Washington (CNN)-Democratic Minnesota Rep. Ilhan Omar hopes Israel will "make a different decision" and break from Israeli Prime Minister Benjamin Netanyahu as voters head to the polls on Tuesday.

In an interview on CBS's "Face The Nation" on Sunday, Omar said she hopes the people of Israel will "recognize that his existence, his policies, his rhetoric really is contradictory."

"For many of us in Congress, it has been a longstanding support for a two-state solution, and this annexation now is going to make sure that that peace process does not happen and we will not get to a two-state solution," she said. "I think what is really important is for people to understand that you have to give people the opportunity to seek the kind of justice they want in a peaceful way and I think the opportunity to boycott, divest sanction is the kind of the pressure that leads to that peaceful process."

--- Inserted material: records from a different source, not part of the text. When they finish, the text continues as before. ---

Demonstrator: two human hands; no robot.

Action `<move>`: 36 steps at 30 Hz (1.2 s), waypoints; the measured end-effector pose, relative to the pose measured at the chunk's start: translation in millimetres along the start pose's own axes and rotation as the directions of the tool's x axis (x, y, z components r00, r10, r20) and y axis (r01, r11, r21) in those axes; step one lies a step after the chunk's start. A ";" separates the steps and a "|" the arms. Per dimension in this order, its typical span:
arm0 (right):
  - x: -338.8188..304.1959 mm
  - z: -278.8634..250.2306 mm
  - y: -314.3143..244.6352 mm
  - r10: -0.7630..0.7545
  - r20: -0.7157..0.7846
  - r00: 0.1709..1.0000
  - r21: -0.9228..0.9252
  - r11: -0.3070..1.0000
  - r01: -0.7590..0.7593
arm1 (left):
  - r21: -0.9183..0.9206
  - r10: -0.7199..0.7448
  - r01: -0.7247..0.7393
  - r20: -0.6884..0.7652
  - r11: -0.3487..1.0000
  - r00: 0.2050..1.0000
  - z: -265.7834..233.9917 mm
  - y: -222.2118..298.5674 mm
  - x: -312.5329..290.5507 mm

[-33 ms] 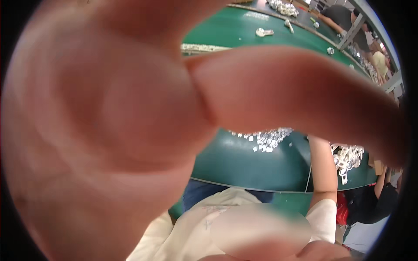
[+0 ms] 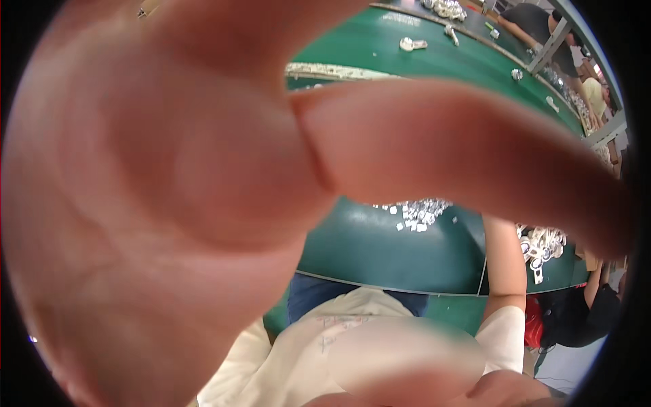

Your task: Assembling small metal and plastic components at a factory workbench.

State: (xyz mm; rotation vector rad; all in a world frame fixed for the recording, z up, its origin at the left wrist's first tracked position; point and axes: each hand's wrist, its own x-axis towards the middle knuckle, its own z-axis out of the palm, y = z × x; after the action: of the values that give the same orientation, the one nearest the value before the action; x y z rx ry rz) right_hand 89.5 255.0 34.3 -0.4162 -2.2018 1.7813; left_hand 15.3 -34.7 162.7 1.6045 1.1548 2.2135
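Observation:
My left hand (image 2: 176,169) is very close to the camera and blurred, its palm covering the left half of the view. Its thumb stretches across to the right, apart from the other fingers, which run out of the picture at the top. No object shows in the palm. My right forearm (image 2: 503,264) reaches forward over the green table (image 2: 393,254); the hand at its end is hidden behind the left thumb. Small shiny silver-white pieces (image 2: 422,216) lie in a pile left of that forearm. Right of it is a heap of white parts with round ends (image 2: 540,247).
Beyond the thumb, a green surface (image 2: 352,47) carries a few scattered white parts (image 2: 412,44). A pale rail (image 2: 339,70) runs along it. Grey metal posts (image 2: 550,44) stand at the far right. Co-workers are there, one in dark clothing (image 2: 529,24), another in black (image 2: 576,319) at lower right.
The view has shifted very slightly, and the table's near edge sits a little higher. My left hand stays over the camera; my right forearm keeps nearly the same place.

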 end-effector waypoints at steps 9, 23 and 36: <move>16.3 59.2 -9.6 -0.048 0.353 0.934 -0.629 0.727 0.275 | 0.267 -0.220 0.288 -0.258 0.920 0.941 -53.1 -42.1 -9.2; 5.1 74.5 0.9 -0.164 0.422 0.892 -0.673 0.603 0.429 | 0.935 -0.744 0.337 -0.145 0.113 0.653 -62.0 -131.3 -71.1; -30.4 30.4 -31.0 -0.011 0.290 0.957 0.290 0.954 -0.077 | 0.033 -0.757 0.769 -0.153 0.638 0.635 -1.2 -134.2 -47.1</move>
State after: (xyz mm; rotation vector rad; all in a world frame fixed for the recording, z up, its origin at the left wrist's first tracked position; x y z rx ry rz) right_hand 104.1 209.7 57.5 -0.1323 -2.0556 2.2748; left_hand -5.3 30.8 38.1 0.7287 1.6076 1.6878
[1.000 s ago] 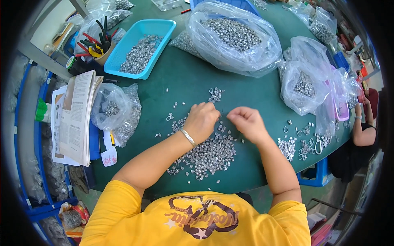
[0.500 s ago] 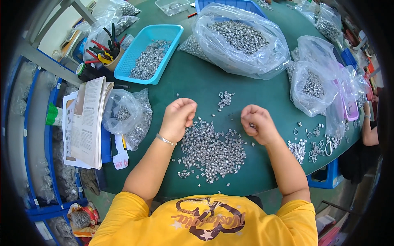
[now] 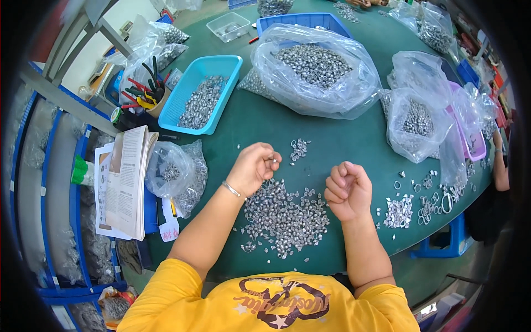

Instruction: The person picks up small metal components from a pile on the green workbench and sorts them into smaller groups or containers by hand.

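Note:
A loose pile of small silvery metal pieces (image 3: 285, 218) lies on the green tabletop in front of me. Over its upper left edge is my left hand (image 3: 254, 169), its thumb and forefinger pinched on one small metal piece (image 3: 274, 161). To the right of the pile, my right hand (image 3: 349, 191) is raised with the fingers curled in against the thumb. Whatever those fingers may hold is hidden. Just beyond the pile, between the hands, sits a little cluster of similar pieces (image 3: 299, 149).
Farther off stand a turquoise basket (image 3: 166, 105) and a big clear bag (image 3: 362, 83), both with metal pieces. Papers (image 3: 124, 185) and a small bag (image 3: 160, 152) lie left. On the right are sorted heaps (image 3: 398, 212), a bag (image 3: 395, 124) and another person's arm (image 3: 500, 171).
My left hand has turned and moved slightly right, so the pinched piece now shows. The right hand has rotated, its curled fingers more in view. The whole view has shifted a little.

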The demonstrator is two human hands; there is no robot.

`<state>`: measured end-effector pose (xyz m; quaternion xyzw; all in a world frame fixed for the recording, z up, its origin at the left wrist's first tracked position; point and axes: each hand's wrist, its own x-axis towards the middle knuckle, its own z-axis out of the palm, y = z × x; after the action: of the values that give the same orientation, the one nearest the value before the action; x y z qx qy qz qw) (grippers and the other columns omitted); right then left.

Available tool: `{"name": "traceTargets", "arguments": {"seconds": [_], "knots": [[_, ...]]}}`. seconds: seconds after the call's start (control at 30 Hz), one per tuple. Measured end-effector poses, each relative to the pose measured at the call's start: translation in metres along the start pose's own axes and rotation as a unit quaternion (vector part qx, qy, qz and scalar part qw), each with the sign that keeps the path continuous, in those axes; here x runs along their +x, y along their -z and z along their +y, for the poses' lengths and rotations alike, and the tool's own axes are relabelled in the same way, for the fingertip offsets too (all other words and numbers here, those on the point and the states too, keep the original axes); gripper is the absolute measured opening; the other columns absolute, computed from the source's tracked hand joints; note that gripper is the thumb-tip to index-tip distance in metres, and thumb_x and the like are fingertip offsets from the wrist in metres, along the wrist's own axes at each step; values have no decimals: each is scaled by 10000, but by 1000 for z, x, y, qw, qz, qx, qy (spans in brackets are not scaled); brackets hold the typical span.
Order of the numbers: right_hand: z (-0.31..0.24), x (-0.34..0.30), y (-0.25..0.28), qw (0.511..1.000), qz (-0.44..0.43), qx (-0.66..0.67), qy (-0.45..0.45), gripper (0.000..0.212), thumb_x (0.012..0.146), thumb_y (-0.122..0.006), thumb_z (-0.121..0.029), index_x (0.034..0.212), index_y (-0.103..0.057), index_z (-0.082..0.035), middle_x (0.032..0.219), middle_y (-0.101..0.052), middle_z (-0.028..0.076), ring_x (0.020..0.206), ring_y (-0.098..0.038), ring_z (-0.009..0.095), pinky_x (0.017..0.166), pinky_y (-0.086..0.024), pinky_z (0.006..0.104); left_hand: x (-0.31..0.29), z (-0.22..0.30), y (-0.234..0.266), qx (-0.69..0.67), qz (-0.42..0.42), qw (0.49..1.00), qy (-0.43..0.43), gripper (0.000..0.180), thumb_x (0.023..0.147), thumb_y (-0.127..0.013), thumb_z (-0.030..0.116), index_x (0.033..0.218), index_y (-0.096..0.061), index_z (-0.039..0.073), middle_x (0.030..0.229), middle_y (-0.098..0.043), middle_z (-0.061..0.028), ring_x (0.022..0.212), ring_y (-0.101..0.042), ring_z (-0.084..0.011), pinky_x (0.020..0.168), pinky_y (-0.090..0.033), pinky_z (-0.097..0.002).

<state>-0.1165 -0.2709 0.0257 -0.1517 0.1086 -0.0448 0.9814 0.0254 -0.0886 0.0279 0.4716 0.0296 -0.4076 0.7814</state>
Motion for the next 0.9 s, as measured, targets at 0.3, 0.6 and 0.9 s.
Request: {"name": "traceTargets", "arguments": {"seconds": [0.3,0.6,0.9], "knots": [[3,7,12,999,35,-21,-34,202,873,-484,-211,727,-498,-73,605,-443,29,424,-325,90,375,-248,215,26,-34,-6,698,65,661,-268,158,747,-709,138,755,-635,0,618,-567,-21,561,-516,-78,534,-442,-255],[5,5,12,999,26,-23,-40,196,866,-488,-215,728,-492,-76,607,-440,30,424,-324,91,377,-245,218,18,-3,-11,183,18,982,-38,37,808,-553,15,774,-552,28,625,-496,-15,481,-404,-61,405,-278,-187],[3,8,15,999,33,-18,-32,194,869,-485,-211,735,-496,-72,612,-446,31,428,-327,91,382,-258,217,33,-22,-13,269,20,961,-62,98,803,-575,7,777,-492,52,613,-497,-22,486,-445,-70,422,-332,-204]]}}
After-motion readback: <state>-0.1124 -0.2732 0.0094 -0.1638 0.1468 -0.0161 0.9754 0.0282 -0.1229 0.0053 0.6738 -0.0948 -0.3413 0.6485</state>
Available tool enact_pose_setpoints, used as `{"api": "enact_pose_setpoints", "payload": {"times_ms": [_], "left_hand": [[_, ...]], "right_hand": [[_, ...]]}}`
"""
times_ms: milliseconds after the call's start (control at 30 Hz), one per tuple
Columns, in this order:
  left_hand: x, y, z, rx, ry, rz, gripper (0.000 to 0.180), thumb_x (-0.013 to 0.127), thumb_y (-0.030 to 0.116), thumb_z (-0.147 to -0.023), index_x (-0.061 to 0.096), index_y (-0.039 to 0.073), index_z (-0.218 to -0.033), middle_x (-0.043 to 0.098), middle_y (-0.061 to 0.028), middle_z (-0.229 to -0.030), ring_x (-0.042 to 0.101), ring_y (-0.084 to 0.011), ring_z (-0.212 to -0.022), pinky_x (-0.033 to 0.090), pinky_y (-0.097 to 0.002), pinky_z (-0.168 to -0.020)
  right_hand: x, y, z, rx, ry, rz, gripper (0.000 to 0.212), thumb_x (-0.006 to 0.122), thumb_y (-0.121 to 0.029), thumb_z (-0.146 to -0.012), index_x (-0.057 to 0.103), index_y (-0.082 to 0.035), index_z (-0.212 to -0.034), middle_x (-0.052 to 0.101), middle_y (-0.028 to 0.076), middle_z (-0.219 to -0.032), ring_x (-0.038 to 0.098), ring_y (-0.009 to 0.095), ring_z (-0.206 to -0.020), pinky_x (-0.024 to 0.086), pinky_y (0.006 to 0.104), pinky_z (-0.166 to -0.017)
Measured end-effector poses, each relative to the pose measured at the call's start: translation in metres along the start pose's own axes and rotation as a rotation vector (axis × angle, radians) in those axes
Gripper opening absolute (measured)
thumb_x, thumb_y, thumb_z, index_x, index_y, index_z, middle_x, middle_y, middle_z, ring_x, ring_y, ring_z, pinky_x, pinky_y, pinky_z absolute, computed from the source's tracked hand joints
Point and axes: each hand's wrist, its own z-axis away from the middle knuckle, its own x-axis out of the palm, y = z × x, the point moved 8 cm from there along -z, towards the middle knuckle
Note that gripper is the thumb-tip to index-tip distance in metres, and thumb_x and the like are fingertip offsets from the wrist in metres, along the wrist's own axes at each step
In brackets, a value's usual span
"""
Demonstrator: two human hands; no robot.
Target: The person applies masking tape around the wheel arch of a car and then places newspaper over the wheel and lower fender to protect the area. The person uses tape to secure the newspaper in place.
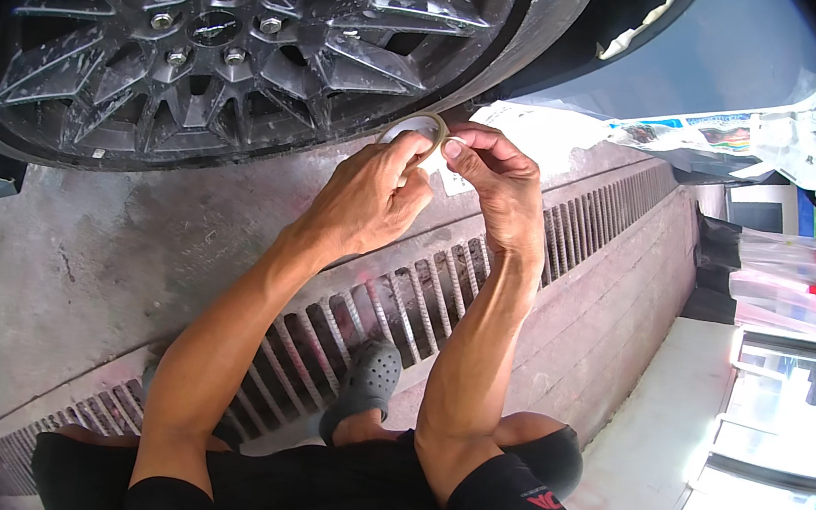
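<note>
My left hand [364,195] is closed on a pale roll of masking tape [439,126], with a finger hooked through its ring. Close beside it, the thumb and forefinger of my right hand [508,188] pinch together at the roll's outer edge, where a small whitish bit of tape shows. Just beyond both hands stands a car wheel [217,32] with dark, dusty multi-spoke metal and silver lug nuts. The tire's lower edge runs right behind the tape roll.
A grey-blue car body panel [690,76] at upper right has printed paper masking [794,138] along its edge. Below my arms a barred floor grate [413,301] crosses the concrete diagonally. My foot, in a grey clog [371,382], rests by it. Bright windows [776,428] stand at right.
</note>
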Motion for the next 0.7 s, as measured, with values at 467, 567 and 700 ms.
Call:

Netanyahu announced last week that he would annex parts of the West Bank if he's reelected which, if carried out, could deal a potentially fatal blow to efforts to negotiate a two-state solution between Israelis and Palestinians.

Omar, a freshman congresswoman and one of the first two Muslim women elected to Congress, has openly criticized Netanyahu's government, specifically its treatment of Palestinians, and questioned the longstanding US support for Israel. In recent months, Democrats, including the party's presidential contenders, have demonstrated an increasing willingness to break with the pro-Israel foreign policy orthodoxy that guided the party for a generation.

Omar and Michigan Rep. Rashida Tlaib have been openly supportive of the BDS movement, formally known as the Boycott, Divestment and Sanctions movement, which aims to end international support for Israel because of its policies toward Palestinians, as well as its continued construction of West Bank settlements, considered a violation of international law. Both Omar and Tlaib were banned from entering Israel in August and Israel cited the congresswomen's support for a boycott against Israel in considering the ban.

Israel announced it was banning the congresswoman came after President Donald Trump, an ally of Netanyahu, said Israel would be showing "great weakness" by allowing them to enter the country. In a statement shortly after, Netanyahu said, "The plan of the two Congresswomen is only to damage Israel and to foment against Israel."

At the time, Omar called the decision "an affront" and "an insult to democratic values."

Israel will hold national elections on Tuesday in which Netanyahu will try for the second time this year to win the elections and secure the majority necessary for a governing coalition, which he failed to do in April.